Work request:
Among the entries below, find each line with "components" and show it.

╔══

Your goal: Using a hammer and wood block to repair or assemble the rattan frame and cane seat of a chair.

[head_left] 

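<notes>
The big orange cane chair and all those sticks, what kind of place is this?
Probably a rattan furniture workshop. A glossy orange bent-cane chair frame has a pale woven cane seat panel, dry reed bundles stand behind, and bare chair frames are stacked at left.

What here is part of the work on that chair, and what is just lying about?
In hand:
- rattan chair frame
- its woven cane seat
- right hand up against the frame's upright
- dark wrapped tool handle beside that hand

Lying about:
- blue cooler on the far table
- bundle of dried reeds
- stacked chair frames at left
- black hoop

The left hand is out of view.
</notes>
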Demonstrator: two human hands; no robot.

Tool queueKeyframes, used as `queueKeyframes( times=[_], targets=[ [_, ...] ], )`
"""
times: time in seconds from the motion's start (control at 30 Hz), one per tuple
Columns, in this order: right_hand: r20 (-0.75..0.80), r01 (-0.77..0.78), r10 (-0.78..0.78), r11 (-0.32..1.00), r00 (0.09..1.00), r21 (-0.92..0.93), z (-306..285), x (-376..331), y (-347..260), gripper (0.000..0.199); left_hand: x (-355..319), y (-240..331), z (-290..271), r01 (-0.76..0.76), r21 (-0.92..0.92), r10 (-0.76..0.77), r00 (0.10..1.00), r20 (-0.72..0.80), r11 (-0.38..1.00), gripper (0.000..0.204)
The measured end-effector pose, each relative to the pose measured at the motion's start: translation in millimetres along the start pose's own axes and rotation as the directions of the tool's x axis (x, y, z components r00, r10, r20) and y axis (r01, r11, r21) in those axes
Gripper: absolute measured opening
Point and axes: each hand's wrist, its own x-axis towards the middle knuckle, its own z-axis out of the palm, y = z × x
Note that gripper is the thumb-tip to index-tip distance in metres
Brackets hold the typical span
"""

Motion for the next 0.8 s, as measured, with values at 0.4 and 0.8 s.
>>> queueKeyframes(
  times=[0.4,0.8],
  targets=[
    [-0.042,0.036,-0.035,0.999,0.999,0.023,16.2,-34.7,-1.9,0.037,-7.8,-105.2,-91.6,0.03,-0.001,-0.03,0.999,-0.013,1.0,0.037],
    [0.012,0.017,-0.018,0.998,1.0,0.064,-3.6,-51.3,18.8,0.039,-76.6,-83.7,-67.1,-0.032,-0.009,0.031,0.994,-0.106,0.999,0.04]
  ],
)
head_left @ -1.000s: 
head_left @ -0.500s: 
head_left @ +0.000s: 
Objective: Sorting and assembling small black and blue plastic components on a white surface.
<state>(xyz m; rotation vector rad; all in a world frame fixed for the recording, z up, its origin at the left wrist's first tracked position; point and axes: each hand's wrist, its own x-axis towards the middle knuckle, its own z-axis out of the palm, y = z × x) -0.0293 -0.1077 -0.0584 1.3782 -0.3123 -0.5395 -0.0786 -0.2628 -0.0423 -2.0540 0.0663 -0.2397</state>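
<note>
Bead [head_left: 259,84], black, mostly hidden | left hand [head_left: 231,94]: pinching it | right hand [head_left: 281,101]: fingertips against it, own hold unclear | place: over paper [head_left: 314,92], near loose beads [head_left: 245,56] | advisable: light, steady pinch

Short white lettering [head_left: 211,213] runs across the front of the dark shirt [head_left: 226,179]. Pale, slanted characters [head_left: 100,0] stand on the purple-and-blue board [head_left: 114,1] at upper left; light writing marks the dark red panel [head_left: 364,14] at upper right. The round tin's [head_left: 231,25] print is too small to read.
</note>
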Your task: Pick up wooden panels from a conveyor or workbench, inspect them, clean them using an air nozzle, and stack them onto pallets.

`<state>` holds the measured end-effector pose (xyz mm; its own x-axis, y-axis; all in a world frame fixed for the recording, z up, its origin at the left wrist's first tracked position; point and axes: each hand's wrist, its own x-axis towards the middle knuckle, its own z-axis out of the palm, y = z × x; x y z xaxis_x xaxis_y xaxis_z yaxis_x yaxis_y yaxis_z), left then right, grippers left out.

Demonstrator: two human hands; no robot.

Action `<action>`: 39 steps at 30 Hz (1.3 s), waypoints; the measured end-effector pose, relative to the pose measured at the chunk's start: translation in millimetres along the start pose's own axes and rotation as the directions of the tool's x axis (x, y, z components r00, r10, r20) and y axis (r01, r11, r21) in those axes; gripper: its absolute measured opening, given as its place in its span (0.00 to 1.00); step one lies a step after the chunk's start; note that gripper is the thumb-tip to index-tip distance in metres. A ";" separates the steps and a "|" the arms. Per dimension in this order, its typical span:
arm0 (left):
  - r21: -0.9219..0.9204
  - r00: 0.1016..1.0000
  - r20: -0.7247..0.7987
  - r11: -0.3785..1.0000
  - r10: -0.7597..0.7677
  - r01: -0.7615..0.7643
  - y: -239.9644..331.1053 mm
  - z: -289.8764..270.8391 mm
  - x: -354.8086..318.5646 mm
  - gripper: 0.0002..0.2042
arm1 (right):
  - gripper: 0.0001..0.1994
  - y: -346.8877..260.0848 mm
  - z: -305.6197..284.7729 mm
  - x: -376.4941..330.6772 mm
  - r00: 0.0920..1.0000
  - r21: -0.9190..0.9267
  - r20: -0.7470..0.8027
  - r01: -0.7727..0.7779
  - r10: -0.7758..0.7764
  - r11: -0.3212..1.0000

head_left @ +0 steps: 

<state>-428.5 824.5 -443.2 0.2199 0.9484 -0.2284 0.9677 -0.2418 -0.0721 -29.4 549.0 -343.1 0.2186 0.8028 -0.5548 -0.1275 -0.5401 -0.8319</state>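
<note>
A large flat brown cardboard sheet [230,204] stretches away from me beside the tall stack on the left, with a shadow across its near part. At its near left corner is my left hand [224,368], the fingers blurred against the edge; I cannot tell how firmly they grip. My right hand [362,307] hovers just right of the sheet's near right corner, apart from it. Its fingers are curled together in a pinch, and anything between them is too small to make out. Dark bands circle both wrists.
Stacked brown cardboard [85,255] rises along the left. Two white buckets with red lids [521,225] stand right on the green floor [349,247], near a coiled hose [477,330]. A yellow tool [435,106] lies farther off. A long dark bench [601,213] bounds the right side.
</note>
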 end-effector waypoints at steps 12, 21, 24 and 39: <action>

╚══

Answer space:
The measured end-effector pose, each relative to the pose measured at the motion's start: translation in millimetres along the start pose's own axes and rotation as the directions of the tool's x axis (x, y, z components r00, r10, r20) and y axis (r01, r11, r21) in those axes
Objective: Sorting and assembling small black and blue plastic components on a white surface.
Action `<action>`: 39 steps at 30 Hz (1.3 s), waypoints; the measured end-effector pose, relative to the pose measured at the chunk's start: translation in millimetres along the start pose's own axes and rotation as the directions of the tool's x axis (x, y, z components r00, r10, r20) and y axis (r01, r11, r21) in those axes; gripper: its absolute measured opening, given as its place in its span (0.00 to 1.00); step one lies a step after the chunk's start; note that gripper is the thumb-tip to index-tip distance in metres. A ";" separates the steps and a "|" the arms. Per dimension in this order, its typical span:

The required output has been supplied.